§ YOUR OBJECTIVE:
Find all lines below containing the string "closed" and return them.

(Saved entries)
- - - - - - -

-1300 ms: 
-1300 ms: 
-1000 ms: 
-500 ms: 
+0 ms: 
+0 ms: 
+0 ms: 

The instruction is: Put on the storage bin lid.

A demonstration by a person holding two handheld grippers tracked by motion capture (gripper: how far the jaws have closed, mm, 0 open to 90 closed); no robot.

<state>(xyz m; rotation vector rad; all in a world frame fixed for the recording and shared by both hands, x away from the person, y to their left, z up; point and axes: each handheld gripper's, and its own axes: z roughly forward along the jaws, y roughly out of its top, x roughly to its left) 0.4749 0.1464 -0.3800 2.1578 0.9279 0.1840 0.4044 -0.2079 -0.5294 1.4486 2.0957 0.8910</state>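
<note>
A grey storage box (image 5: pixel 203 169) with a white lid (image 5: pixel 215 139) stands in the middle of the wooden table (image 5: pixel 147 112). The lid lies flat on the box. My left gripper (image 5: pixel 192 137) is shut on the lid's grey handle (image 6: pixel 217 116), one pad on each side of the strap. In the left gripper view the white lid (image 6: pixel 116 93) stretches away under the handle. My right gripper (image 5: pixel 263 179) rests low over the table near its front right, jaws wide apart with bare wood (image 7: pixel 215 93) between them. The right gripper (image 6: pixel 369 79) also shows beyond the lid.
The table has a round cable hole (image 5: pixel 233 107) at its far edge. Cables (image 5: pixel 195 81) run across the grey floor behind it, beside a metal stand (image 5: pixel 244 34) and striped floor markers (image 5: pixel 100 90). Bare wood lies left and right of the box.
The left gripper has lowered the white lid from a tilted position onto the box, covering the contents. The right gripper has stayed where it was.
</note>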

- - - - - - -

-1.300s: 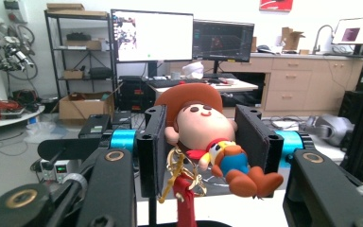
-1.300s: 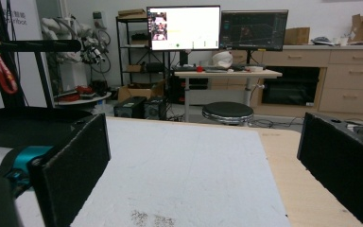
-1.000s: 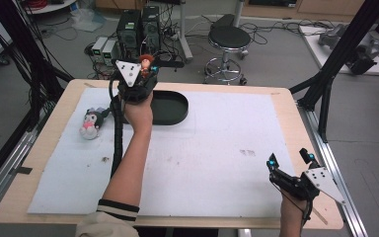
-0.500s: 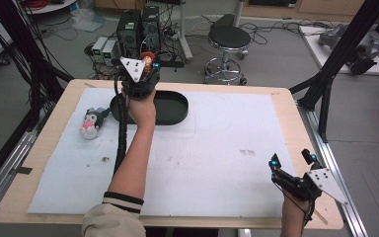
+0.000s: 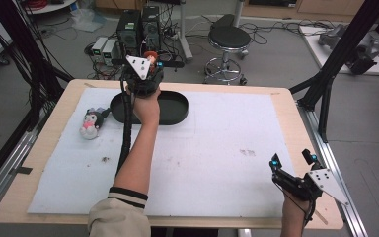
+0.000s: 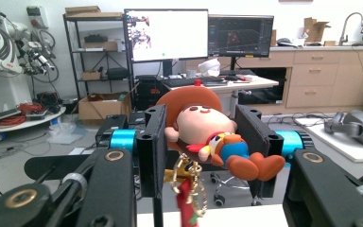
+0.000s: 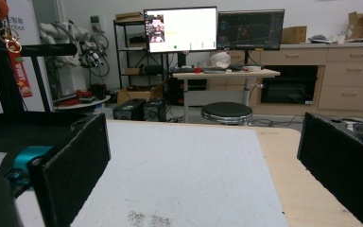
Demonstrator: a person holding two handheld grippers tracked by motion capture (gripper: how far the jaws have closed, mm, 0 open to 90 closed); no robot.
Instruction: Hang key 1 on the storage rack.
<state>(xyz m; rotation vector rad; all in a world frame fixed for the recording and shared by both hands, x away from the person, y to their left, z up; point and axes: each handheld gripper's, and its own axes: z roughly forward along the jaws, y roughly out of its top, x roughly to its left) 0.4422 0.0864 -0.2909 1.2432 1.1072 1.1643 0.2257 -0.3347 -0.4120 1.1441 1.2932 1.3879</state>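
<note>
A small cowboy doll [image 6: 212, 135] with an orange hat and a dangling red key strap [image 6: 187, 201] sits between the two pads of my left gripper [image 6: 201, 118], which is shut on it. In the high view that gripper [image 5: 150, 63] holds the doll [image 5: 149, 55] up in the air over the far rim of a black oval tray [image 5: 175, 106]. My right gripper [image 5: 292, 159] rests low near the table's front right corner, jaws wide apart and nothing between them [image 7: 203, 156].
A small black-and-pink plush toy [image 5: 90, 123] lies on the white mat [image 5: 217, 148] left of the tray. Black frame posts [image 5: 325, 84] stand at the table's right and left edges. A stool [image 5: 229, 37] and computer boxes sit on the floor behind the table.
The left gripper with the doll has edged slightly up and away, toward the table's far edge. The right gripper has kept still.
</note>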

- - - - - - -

§ ANSWER TO THIS EXERCISE:
A demonstration by a person holding two handheld grippers tracked by motion capture (gripper: how far the jaws have closed, mm, 0 open to 90 closed); no robot.
Demonstrator: a person holding two handheld grippers tracked by motion capture (gripper: how far the jaws have closed, mm, 0 open to 90 closed); no robot.

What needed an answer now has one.